This Weekend in Pittsburgh: the Paris of the United States


This isn't an email about climate change or politics.  It's an email about Pittsburgh.  

When President Trump justified pulling our country out of the Paris climate agreement by invoking Pittsburgh, it was an antiquated and derogatory comment on our fair city's present based on unfair notions of its past and untrue assumptions regarding its future.  

President Trump used Pittsburgh as a symbol of past industrial glory with bleak future prospects in stark juxtaposition to Paris, an undisputed cultural capital of the world. We couldn't help feel the sting as a part (and admittedly a small part) of the cultural fabric of this city.

We are realistic about our contributions to the cultural infrastructure of Pittsburgh.  Our tiny bars pale in comparison to the incredible institutions of the Pittsburgh Symphony, Carnegie Museum of Art, the Warhol Museum, the Mattress Factory, and our educational institutions, all of which make global contributions to the cultural universe that are worthy of comparison to similar institutions in Paris (not in contrast to them).  But we still feel like we're doing something; and part of the reason that we did it in the first place was that we wanted to be part of the great things that are happening here with food and drinks.

When I moved back to Pittsburgh in 2005, I found a city that was miles ahead of where it was when I left for college in 2000.  Now, when I look back to 2005, it seems like a different century.  The store fronts that were largely vacant throughout Lawrenceville are full of small boutiques, restaurants, and bars now.  The ghost town that was downtown after 5 p.m. on Friday is now a bustling city center every night of the week.  There's a brewery on practically every corner and a new hip restaurant concept opening every week; and while our overly humble cocktail director will always be too modest to admit it, Squirrel Hill has a tiki bar making drinks that are some of the best in the country.  Our humble little bars employ young people who came here from places like Boston (gasp!) and New York (hush now!) and they're doing cool stuff like working on novels, working on movies, and starting small businesses of their own, right here in Pittsburgh -- a place that young people shunned for a generation.

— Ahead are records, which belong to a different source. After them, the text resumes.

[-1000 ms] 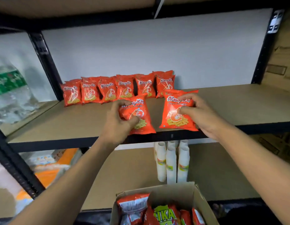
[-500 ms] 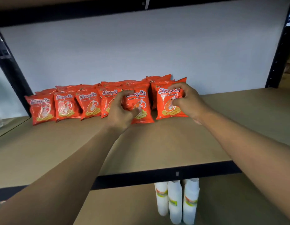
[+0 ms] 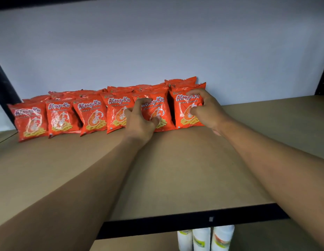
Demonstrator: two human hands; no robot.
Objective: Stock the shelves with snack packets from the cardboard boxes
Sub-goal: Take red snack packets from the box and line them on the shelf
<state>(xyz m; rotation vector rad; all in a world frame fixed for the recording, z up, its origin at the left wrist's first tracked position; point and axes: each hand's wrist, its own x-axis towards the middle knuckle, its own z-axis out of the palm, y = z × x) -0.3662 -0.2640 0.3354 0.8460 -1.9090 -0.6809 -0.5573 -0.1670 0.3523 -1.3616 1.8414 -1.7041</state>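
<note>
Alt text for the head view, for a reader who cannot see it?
The left hand grips the fifth packet, right hand the sixth packet, in a front row of six orange prawn-cracker packets standing at the back of a brown shelf; white cups stand below.

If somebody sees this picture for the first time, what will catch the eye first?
First, the row of orange-red prawn cracker packets, standing along the back of the brown shelf against the white wall. Next, both hands reach in: the left hand grips the second packet from the right, the right hand grips the end packet. Below the shelf edge, white cup stacks peek out.
</note>
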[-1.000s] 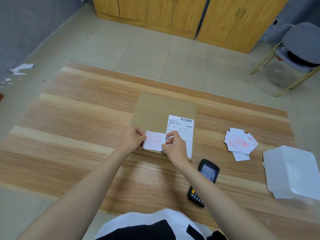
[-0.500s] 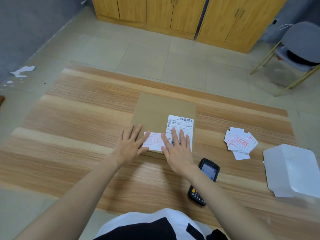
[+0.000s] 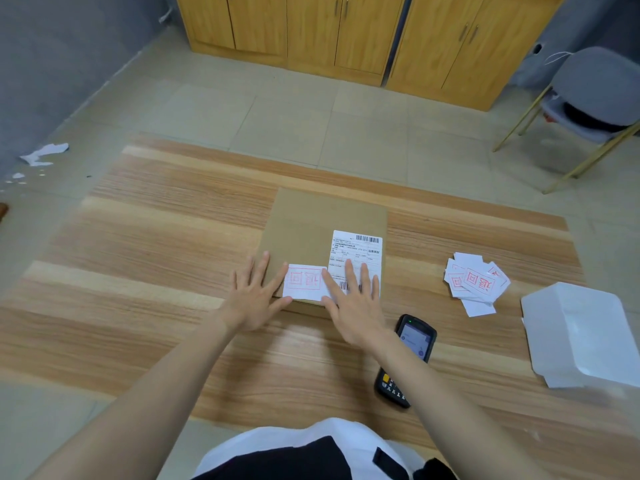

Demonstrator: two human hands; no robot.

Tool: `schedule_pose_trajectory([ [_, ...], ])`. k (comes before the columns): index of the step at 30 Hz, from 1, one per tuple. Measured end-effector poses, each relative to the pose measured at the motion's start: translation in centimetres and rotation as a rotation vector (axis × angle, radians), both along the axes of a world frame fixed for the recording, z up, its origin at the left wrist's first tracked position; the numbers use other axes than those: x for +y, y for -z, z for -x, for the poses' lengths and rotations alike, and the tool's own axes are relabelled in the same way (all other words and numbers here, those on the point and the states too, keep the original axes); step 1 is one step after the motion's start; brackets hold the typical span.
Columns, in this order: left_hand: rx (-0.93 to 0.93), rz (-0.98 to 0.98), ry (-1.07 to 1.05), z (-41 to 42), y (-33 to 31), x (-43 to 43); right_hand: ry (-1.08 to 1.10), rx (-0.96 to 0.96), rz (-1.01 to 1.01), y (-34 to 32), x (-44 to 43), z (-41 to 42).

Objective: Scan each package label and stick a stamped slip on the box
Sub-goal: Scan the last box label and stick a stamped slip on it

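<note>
Slip point(image 3: 304, 287) on box point(image 3: 311, 220) by label point(image 3: 356, 249); my left hand point(image 3: 254, 301) and right hand point(image 3: 356, 315), fingers splayed straight, likely pressing it stuck.

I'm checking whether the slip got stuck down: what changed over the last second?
The left hand and right hand let go of the stamped slip, which they pinched at its ends a second ago. Both now lie flat with straight fingers, the left at the slip's left edge, the right on the shipping label. The box, scanner, pile of slips and white tray stayed put.
</note>
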State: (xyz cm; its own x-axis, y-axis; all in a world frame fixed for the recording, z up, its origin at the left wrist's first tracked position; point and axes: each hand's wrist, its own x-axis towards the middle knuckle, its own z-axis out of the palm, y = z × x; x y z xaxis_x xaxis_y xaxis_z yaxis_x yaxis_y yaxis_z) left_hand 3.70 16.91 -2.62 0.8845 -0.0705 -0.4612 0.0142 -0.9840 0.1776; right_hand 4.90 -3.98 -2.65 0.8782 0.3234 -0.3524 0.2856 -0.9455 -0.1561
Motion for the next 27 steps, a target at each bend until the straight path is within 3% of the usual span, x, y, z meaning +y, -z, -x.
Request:
schedule_pose_trajectory([
  [4,0.104,0.259,-0.214,-0.5,-1.1,0.8,0.183,0.052,-0.03,-0.4,-1.9,-0.9],
  [7,0.14,0.537,-0.418,-1.0,-1.7,0.3,0.401,0.154,-0.222,-0.9,-2.2,-1.1],
  [10,0.123,0.564,-0.427,-1.1,-1.5,0.1,0.564,0.262,-0.5,-1.2,-2.0,-0.6],
  [14,0.111,0.669,-0.478,-1.1,-1.0,0.6,0.675,0.246,-0.731,-1.3,-2.1,-0.5],
  [20,-0.003,0.791,-0.52,-0.9,-2.0,1.5,0.614,0.133,-0.745,-2.2,-1.8,-1.1],
  [23,-0.102,0.874,-0.585,0.2,-3.4,2.7,0.507,0.075,-0.733,-3.4,-0.5,-2.2],
  [27,-0.292,0.846,-0.744,3.0,-5.0,5.4,0.339,0.067,-0.759,-4.8,3.2,-3.6],
])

We love this city; we are building our futures here; we're pursuing our dreams here; we're having fun here.  Together, we comprise a bustling little city on the rise.

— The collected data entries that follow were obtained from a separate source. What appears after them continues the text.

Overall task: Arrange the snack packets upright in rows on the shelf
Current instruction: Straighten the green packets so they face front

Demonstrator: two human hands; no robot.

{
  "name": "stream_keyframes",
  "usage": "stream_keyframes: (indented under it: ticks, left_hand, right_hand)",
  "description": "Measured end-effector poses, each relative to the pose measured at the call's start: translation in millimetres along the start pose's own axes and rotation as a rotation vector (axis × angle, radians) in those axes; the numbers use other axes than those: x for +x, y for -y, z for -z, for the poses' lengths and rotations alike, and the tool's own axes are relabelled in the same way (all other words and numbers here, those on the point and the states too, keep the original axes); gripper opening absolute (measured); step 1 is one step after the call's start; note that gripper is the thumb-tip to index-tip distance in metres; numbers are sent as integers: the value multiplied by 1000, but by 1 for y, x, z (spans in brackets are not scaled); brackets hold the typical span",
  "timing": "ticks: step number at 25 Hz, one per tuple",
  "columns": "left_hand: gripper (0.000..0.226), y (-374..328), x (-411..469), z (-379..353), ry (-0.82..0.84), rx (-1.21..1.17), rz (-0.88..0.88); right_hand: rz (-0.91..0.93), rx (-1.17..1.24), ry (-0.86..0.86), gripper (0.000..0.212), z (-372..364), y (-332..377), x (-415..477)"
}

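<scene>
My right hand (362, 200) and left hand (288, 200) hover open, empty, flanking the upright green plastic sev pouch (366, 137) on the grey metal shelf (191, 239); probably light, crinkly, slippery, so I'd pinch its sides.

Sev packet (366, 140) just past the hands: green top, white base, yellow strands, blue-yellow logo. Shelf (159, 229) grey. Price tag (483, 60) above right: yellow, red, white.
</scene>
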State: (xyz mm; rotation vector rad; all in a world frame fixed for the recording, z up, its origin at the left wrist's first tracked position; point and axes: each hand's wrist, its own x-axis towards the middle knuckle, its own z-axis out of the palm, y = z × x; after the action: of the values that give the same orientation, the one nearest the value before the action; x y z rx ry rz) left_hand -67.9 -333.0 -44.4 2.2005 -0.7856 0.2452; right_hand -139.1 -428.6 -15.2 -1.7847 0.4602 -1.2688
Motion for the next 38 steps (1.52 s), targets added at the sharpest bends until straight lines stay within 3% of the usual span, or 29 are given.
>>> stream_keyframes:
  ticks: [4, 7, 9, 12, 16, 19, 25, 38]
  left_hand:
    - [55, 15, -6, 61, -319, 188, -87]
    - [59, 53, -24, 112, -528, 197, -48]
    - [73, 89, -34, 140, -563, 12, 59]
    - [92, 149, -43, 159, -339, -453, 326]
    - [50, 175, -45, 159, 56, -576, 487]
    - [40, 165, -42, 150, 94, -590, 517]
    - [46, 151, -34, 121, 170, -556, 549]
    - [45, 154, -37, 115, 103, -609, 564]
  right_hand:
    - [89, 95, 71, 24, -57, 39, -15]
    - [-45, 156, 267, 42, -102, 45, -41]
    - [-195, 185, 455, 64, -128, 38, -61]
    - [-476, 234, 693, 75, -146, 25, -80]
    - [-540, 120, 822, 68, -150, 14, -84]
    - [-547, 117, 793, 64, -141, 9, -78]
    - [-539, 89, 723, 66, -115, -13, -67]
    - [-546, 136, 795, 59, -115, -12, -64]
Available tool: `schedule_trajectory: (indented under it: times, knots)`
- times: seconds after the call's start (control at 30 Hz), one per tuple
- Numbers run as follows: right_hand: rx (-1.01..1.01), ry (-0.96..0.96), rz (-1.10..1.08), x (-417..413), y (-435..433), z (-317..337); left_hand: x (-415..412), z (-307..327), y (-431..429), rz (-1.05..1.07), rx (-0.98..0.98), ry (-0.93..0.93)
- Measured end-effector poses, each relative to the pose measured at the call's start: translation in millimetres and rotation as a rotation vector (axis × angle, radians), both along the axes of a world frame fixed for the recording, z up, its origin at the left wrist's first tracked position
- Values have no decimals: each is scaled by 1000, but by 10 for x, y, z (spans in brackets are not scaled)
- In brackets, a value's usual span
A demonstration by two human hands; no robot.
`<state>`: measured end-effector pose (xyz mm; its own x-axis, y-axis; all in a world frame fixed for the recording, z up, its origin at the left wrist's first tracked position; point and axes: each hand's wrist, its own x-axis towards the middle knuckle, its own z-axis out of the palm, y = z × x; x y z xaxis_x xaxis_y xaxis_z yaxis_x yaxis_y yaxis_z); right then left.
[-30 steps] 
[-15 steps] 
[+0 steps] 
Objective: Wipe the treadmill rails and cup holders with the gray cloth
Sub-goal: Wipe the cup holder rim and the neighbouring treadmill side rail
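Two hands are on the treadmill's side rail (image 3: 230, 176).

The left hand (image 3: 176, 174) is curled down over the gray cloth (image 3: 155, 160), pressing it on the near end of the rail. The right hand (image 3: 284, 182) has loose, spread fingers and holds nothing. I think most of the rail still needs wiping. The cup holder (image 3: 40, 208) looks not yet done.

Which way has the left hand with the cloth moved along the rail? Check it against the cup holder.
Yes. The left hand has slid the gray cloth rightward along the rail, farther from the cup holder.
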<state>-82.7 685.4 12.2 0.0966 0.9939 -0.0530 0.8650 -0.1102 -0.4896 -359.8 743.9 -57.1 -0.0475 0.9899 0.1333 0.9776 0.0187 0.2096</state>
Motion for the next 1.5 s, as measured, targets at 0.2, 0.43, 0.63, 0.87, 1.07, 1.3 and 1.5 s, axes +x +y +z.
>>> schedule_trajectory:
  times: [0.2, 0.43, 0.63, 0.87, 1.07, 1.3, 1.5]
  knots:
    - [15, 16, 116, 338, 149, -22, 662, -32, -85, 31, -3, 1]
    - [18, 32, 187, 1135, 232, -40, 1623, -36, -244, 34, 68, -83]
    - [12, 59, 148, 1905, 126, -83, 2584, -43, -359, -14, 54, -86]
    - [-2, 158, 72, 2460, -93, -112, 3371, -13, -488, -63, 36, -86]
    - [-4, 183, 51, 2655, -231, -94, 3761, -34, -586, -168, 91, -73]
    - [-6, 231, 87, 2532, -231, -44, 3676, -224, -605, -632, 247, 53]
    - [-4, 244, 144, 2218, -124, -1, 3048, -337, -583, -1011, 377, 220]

And you know what else?  We're getting sick of explaining it to our friends and family who live elsewhere, and come to visit and say, "whoa...this is NOT what I expected."  And you know what's better yet?  We are finally getting to the point where we don't have to anymore, although President Trump apparently didn't get that memo (or more likely failed to read it).

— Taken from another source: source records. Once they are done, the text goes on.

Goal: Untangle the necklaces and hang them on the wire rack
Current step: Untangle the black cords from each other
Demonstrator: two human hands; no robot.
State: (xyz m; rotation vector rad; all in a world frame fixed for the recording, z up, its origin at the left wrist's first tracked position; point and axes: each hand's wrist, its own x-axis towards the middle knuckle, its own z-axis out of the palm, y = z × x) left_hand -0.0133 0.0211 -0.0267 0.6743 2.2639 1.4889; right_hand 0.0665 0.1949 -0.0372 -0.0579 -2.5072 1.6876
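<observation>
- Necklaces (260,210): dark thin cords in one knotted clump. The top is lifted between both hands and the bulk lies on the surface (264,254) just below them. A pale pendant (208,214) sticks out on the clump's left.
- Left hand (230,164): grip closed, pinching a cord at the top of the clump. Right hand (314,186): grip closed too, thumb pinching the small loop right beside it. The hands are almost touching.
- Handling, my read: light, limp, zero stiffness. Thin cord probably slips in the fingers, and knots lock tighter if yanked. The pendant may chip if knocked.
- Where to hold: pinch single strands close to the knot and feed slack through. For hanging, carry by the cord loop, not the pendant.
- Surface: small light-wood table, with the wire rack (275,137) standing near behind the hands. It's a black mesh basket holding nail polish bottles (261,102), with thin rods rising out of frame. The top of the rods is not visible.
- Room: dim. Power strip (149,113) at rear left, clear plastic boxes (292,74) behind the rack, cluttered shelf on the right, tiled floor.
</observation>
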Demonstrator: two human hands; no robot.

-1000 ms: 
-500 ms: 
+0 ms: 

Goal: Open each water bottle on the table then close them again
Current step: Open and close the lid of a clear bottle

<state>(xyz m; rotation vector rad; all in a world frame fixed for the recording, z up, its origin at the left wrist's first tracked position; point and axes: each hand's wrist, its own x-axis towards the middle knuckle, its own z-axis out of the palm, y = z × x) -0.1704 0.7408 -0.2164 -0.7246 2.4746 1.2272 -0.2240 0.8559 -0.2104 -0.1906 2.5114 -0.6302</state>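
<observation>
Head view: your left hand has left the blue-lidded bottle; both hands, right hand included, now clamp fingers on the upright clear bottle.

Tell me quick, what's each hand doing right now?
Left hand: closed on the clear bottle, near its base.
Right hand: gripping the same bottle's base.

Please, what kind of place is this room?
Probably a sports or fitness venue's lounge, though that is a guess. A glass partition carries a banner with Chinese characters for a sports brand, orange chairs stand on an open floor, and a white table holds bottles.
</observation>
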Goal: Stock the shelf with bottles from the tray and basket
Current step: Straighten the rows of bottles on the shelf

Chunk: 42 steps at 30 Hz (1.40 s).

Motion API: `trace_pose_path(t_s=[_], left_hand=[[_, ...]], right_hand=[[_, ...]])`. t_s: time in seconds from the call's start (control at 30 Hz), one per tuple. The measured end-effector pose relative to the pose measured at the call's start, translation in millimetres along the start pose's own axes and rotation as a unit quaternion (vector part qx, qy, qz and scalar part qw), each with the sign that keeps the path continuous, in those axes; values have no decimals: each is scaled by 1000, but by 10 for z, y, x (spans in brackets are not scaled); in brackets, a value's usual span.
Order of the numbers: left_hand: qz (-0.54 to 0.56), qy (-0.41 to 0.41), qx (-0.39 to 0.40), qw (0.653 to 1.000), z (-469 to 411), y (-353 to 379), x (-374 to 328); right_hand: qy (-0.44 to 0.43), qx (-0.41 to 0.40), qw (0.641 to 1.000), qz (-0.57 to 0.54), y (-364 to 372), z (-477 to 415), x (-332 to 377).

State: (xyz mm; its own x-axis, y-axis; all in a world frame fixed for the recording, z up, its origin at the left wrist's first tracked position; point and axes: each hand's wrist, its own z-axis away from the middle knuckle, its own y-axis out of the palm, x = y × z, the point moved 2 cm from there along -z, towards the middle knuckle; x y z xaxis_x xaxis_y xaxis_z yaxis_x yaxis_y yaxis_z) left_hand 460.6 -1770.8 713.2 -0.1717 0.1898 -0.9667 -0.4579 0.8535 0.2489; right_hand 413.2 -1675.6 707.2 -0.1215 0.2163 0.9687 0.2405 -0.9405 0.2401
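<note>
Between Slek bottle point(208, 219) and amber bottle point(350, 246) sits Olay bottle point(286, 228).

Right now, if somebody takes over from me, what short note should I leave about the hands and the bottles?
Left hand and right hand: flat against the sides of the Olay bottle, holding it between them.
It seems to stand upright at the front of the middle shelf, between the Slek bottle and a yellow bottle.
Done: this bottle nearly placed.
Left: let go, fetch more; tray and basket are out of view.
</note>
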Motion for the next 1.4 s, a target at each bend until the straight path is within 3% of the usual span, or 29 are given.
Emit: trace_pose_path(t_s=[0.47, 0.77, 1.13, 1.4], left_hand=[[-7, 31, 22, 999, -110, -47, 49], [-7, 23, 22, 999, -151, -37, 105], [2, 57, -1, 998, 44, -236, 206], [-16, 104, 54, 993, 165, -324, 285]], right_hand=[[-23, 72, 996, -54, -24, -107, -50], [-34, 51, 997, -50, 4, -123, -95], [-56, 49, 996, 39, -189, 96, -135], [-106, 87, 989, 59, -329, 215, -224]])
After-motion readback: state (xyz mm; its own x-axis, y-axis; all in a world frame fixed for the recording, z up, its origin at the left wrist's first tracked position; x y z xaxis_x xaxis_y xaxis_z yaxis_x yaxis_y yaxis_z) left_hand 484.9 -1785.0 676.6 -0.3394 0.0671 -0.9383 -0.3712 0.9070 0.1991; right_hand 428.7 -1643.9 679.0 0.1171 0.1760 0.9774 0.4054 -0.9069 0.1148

So, Mr. President, next time you want to invoke a city to support a decision that a majority of people in every single state oppose, pick somewhere a little less tenacious and a little less hip than Pittsburgh.

See you OUT tonight.  Come to our bars or go somewhere.  Get a drink; get something great to eat; enjoy our nightlife; enjoy our restaurants and bars; keep this city and its neighborhoods looking and feeling more and more like Paris.